塗装された鋼の多くは、最初から存在するピンホールなどの欠陥や、機械的な作用によって生じたキズなどを起点として腐食を始めます。このように局部的に始まった腐食は、やがて周辺部へ広がります。このような腐食があちらこちらで発生して、腐食面積は増大します。
したがって塗膜は、キズや欠陥がなく、すぐれた防食性能をもつことが必要でありますが、一旦始まった腐食を横に広がらせない性質を持つことも重要です。このためには、塗膜が素地金属に密着していることが要求されます。
良好な塗装を行うためには、鋼表面の素地調整を十分に行うことが重要です。悪い素地の上に高級な塗料を使った塗装を施すよりも、素地調整を十分に行って、低級な塗料で塗装したほうが長持ちするのが普通です。
通常の鋼材は、黒皮(ミルスケール)といわれる熱間圧延過程で生じた酸化物皮膜で覆われています。この皮膜の厚さは不均一で、クラックが入っており密着性も悪く、塗装の下地としては適当ではありません。また黒皮は、環境中の塩素ガスや亜硫酸ガスを吸着していることがあるので、塗膜の密着性は悪く、さらに侵入してきた水によって塩素イオン、硫酸イオンが発生し、塗膜を劣化させます。また、素地面に油が付着していると密着性のよい塗膜を形成することは出来ません。
通常、黒皮やさびを除くには、サンドブラストなど機械的研掃法と、酸洗いによる方法が採用されています。橋梁やタンクなど大型構造物では、サンド(砂)ブラスト、ショット(鋼粒)ブラスト、グリット(鋼砕粒)ブラストなどの前者の方法が用いられます。
これらを行うと、表面の黒皮やさびが除去されるばかりでなく、表面に微細な凹凸ができるので、塗膜の接着面積を増大し、塗膜が錨をおろしたような投錨効果があり、塗膜の密着性を向上させます。

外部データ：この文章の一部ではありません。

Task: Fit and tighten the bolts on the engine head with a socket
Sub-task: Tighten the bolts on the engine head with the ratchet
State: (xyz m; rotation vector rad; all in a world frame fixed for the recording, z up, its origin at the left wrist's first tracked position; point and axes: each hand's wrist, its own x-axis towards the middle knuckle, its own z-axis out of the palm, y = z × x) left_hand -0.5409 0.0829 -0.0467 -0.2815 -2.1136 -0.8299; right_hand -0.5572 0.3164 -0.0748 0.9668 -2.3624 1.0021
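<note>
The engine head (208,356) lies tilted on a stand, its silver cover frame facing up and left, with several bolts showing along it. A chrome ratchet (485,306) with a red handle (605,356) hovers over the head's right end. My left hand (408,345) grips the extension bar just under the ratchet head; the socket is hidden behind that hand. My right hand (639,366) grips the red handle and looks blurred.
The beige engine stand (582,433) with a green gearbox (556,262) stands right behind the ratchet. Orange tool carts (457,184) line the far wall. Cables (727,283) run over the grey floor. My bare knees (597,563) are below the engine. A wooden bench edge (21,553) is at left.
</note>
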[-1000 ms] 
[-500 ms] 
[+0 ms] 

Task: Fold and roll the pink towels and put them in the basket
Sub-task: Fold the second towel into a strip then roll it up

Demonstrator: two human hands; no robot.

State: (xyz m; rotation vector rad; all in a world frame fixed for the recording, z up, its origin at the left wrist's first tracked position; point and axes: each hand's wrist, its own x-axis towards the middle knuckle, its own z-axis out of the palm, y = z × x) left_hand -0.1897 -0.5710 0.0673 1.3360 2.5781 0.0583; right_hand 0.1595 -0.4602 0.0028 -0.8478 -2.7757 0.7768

板厚が薄い鋼鈑(通常3mm以下)にブラストすると、衝撃力によって鋼鈑が変形するので適用できません。この場合には、酸に浸漬して化学的に溶解除去します。(酸洗い)
このように、清浄化した鋼表面に、燐酸塩処理を行って、りん酸亜鉛、りん酸鉄、りん酸カルシウムなどの皮膜を形成させると、これを下地とした塗膜の防錆・密着性は格段に向上します。このような処理を化成処理といいますが、鋼をりん酸塩処理溶液に浸漬するか、溶液をスプレーすることで成膜します。
通常、塗膜は、何層かに塗り分けます。下塗り、中塗り、上塗りなどにして、それぞれに機能を持たせます。例えば、下塗りは、素地との密着性、耐食性、上塗りは、腐食環境との対応性、中塗りは、この両者の付着性に重点をおいて設計されます。